AHLHORN - Wo ist Max? – „Das ist oft einer der ersten Sätze, den unsere irakischen Kinder sprechen“, erzählt Kristin Averbeck. Die 26-jährige ist als Sozialpädagogin an der Grundschule Ahlhorn tätig. Und sie hat einen tierischen Partner, der sie an zwei Tagen in der Woche zur Arbeit begleiten darf: Max ist ein Irish Red Setter-Mischling, vier Jahre alt, überaus gut erzogen – und seit einigen Monaten sozusagen Mitglied des Lehrkörpers an der Grundschule.

Als Fachbegriff heißt das, was Kristin Averbeck und ihr Hund Max in der Schule machen, „tiergestützte Pädagogik“. Die Begegnung mit dem Vierbeiner sei eine wichtige Erfahrung für die Kinder, sagt Kristin Averbeck.

Sie absolviert mit Max eine berufsbegleitende universitäre Ausbildung. 260 Unterrichtseinheiten in Theorie und Praxis über 14 Monate umfasst die Ausbildung eines Therapiehundeteams zum professionell unterstützenden Einsatz in Pädagogik, Sozialarbeit, Therapie und Pflege.

Kristin Averbeck schrieb ein umfassendes Konzept und kümmerte sich um die Erfüllung aller amtlichen Vorgaben, wozu natürlich auch der Wesenstest gehört. Elternrat und Kollegium zeigten sich sehr aufgeschlossen und hatten nichts dagegen, dass Max zweimal in der Woche als vierbeiniger „Lehrer“ mitkommt. Am Vormittag für maximal 30 Minuten im Schulkindergarten, und am Nachmittag bei der nachschulischen Betreuung ist Max montags und mittwochs mit von der Partie.

Mucksmäuschenstill wird es im Raum des Schulkindergartens, wenn Max angekündigt wird. Zum festen Ritual für die Kinder gehört, dass sie vorher aufräumen und in ihrer Mitte einen Platz für Max herrichten und liebevoll dekorieren. In dieser Jahreszeit natürlich auch mit weihnachtlichen Dingen.

Kristin Averbeck hat mit den Kindern wichtige Regeln für den Umgang mit Hunden erarbeitet. Die Hände nicht hochreißen, den Hund nicht anstarren, zum Beispiel.
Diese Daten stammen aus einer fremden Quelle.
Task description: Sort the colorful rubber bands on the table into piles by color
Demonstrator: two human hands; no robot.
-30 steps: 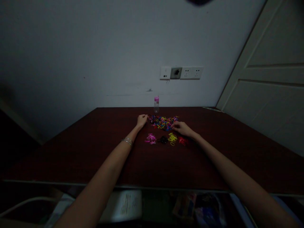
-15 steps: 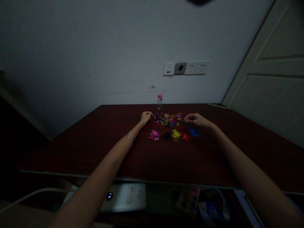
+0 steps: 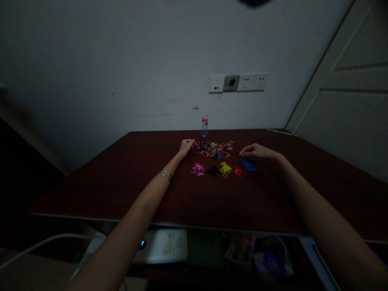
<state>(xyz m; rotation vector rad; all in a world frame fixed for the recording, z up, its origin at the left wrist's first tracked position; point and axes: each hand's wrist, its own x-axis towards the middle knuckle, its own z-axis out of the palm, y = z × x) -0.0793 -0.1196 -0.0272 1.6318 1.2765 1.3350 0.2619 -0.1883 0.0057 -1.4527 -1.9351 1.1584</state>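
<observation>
Our left hand [image 3: 187,146] is loosely curled, fingertips at the left edge of the mixed heap of rubber bands [image 3: 216,149]; our right hand [image 3: 255,151] has its fingers bent nearly together, just behind the blue bands [image 3: 248,165]. We cannot tell whether either holds a band. Nearer us than both hands, and between them, lie pink bands [image 3: 198,169], black bands [image 3: 214,170], yellow bands [image 3: 225,168] and red bands [image 3: 239,171]. Beyond our hands a pink-topped bottle [image 3: 205,127] stands on the bench [image 3: 194,198], its contents unclear.
</observation>
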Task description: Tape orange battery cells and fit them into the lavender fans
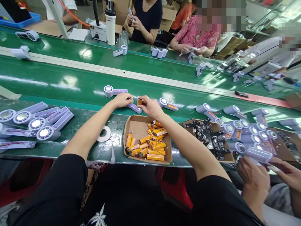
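Note:
Over the near edge of the belt, my right hand (150, 106) pinches a small orange battery (139, 102) between thumb and fingers. My left hand (121, 100) is closed beside it, fingertips together; what they hold, if anything, is too small to make out. Under and between the hands lies a lavender handle shell (135, 108), partly covered. A lavender handheld fan (108, 91) rests just beyond my left hand. Right of my right hand is another fan (163, 102) with an orange battery in its handle. Closer to me, a cardboard tray (131, 124) holds several orange batteries with wires.
Several fan bodies (45, 133) lie at left, near a roll of white tape (103, 134). A box of black parts (209, 135) and more fans (237, 125) stand at right, beside a co-worker's hands (255, 175). Across the belt (77, 78), other people handle parts.

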Tool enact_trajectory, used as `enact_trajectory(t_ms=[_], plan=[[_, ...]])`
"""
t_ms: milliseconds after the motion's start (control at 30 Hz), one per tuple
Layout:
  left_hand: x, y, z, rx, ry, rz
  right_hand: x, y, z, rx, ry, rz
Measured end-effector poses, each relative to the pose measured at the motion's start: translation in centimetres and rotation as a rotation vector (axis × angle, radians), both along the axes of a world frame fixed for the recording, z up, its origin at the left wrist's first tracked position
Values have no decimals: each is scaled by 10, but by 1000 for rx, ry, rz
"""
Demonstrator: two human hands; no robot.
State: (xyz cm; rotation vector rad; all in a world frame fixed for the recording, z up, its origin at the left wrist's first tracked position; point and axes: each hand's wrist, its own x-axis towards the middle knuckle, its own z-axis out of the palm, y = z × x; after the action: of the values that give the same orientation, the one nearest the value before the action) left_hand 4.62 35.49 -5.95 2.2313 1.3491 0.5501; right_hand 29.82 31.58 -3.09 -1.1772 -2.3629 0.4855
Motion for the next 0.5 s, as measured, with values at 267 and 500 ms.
enact_trajectory(t_ms=[267,500], plan=[[11,0,-1,-15,-23,6,3,0,13,-140,-199,24],[20,4,-3,-58,-65,23,7,4,20,-68,-405,27]])
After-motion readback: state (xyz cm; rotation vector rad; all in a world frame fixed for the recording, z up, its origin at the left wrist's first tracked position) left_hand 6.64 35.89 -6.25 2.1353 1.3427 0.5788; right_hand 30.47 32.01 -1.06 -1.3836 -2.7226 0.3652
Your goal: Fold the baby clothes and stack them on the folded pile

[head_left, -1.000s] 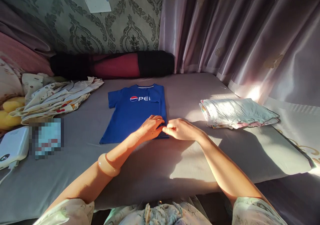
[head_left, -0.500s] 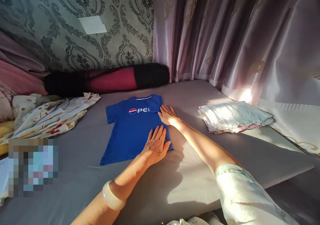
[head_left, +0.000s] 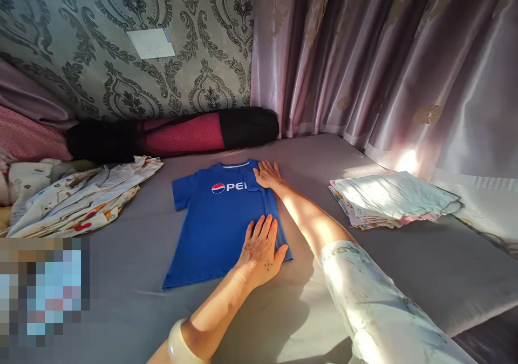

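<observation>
A blue T-shirt [head_left: 214, 229] with a printed round logo and white letters lies flat on the bed. Its right side is folded inward, so part of the lettering is covered and that sleeve lies over the chest. My left hand [head_left: 263, 250] rests flat on the lower right part of the shirt, fingers stretched out and thumb apart. Farther up, my right hand [head_left: 267, 175] lies palm down on the folded sleeve near the shoulder, its fingers spread. Neither hand grips the cloth.
The shirt lies on a grey bed sheet [head_left: 133, 267]. Folded clothes [head_left: 392, 196] are stacked at the right, near the purple curtain [head_left: 364, 72]. Loose pale garments [head_left: 89, 191] spread out at the left. A long black and red bolster [head_left: 182, 134] runs along the patterned wall.
My right hand has slid up from the sleeve's outer edge onto the folded shoulder. My left hand stays flat on the lower shirt. The view has shifted slightly.
</observation>
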Demonstrator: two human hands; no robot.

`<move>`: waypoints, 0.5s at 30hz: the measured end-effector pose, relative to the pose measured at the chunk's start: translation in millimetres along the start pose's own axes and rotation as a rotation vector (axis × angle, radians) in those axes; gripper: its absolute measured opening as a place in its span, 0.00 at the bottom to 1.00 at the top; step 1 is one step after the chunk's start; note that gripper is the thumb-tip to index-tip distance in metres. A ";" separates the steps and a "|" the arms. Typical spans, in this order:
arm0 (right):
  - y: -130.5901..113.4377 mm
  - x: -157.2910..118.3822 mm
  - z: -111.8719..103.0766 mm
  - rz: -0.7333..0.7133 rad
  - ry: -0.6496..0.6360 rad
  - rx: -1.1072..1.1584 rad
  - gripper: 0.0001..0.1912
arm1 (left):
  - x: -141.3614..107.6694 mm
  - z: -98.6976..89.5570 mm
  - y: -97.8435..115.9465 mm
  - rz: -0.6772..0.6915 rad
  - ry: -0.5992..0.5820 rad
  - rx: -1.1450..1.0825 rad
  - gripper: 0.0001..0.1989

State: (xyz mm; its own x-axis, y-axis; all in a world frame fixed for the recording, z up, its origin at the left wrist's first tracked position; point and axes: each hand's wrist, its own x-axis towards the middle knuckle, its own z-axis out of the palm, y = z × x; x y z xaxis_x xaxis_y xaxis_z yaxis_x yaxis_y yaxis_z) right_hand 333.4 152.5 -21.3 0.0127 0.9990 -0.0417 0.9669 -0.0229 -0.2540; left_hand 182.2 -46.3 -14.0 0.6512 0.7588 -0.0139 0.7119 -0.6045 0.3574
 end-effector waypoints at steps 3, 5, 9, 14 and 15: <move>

Max ist ein prima Motivator für die Kinder, weiß Kristin Averbeck. „Ganz unruhige Kinder sind plötzlich total konzentriert“, erzählt Erzieherin Regina Schneider. Max helfe bei der Förderung des Sozialverhaltens. Die Kinder lernen, Verantwortung zu übernehmen. So muss dafür gesorgt werden, dass Max immer frisches Wasser im Napf hat. Es wird bestimmt, wer ihn bürsten oder vielleicht sogar gemeinsam in Begleitung von Kristin Averbeck mit ihm Gassigehen darf.
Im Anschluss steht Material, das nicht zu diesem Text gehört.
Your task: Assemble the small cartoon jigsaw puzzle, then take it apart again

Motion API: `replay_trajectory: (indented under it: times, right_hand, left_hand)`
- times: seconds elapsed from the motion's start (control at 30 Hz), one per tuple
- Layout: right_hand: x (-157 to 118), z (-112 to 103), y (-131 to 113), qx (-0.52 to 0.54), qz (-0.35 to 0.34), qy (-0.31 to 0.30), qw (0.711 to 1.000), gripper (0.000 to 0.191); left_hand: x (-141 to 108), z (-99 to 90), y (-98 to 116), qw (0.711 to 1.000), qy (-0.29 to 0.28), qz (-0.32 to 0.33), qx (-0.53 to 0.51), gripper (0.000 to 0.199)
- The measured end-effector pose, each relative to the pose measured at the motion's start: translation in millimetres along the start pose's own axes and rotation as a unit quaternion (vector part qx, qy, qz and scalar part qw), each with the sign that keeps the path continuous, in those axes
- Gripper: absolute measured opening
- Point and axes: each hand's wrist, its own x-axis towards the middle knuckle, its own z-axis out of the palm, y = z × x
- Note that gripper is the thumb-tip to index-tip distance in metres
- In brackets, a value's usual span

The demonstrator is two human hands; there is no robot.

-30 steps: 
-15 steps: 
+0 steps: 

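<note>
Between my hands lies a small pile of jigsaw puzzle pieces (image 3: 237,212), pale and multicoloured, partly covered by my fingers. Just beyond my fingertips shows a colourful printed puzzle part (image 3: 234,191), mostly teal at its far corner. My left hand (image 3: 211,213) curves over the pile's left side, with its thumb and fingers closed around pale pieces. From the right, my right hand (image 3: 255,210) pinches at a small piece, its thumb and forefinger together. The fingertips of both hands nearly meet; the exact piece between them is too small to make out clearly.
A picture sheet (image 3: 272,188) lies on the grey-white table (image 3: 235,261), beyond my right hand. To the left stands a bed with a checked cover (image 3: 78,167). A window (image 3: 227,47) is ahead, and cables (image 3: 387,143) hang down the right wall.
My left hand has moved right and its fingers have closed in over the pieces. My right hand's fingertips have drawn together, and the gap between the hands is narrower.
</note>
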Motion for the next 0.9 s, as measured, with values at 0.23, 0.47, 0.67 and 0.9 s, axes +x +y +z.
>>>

Mit Max gemeinsam werden auch schon mal „tierische“ Rechenaufgaben gelöst oder Konzentrationsübungen absolviert. Und Max wartet geduldig, bis das „Leckerli“ an der Schnur von Kind zu Kind weitergereicht wird, bis es der Letzte in der Kette ihm dann endlich geben darf. „Das fördert den Teamgeist“, sagt Kristin Averbeck. Viel zu schnell geht die halbe Stunde mit Max für die Kleinen aus dem Schulkindergarten zu Ende. Sie freuen sich schon auf die nächste Unterrichtsstunde mit ihrem vierbeinigen Freund. Dann heißt es wieder: Jetzt kommt Max!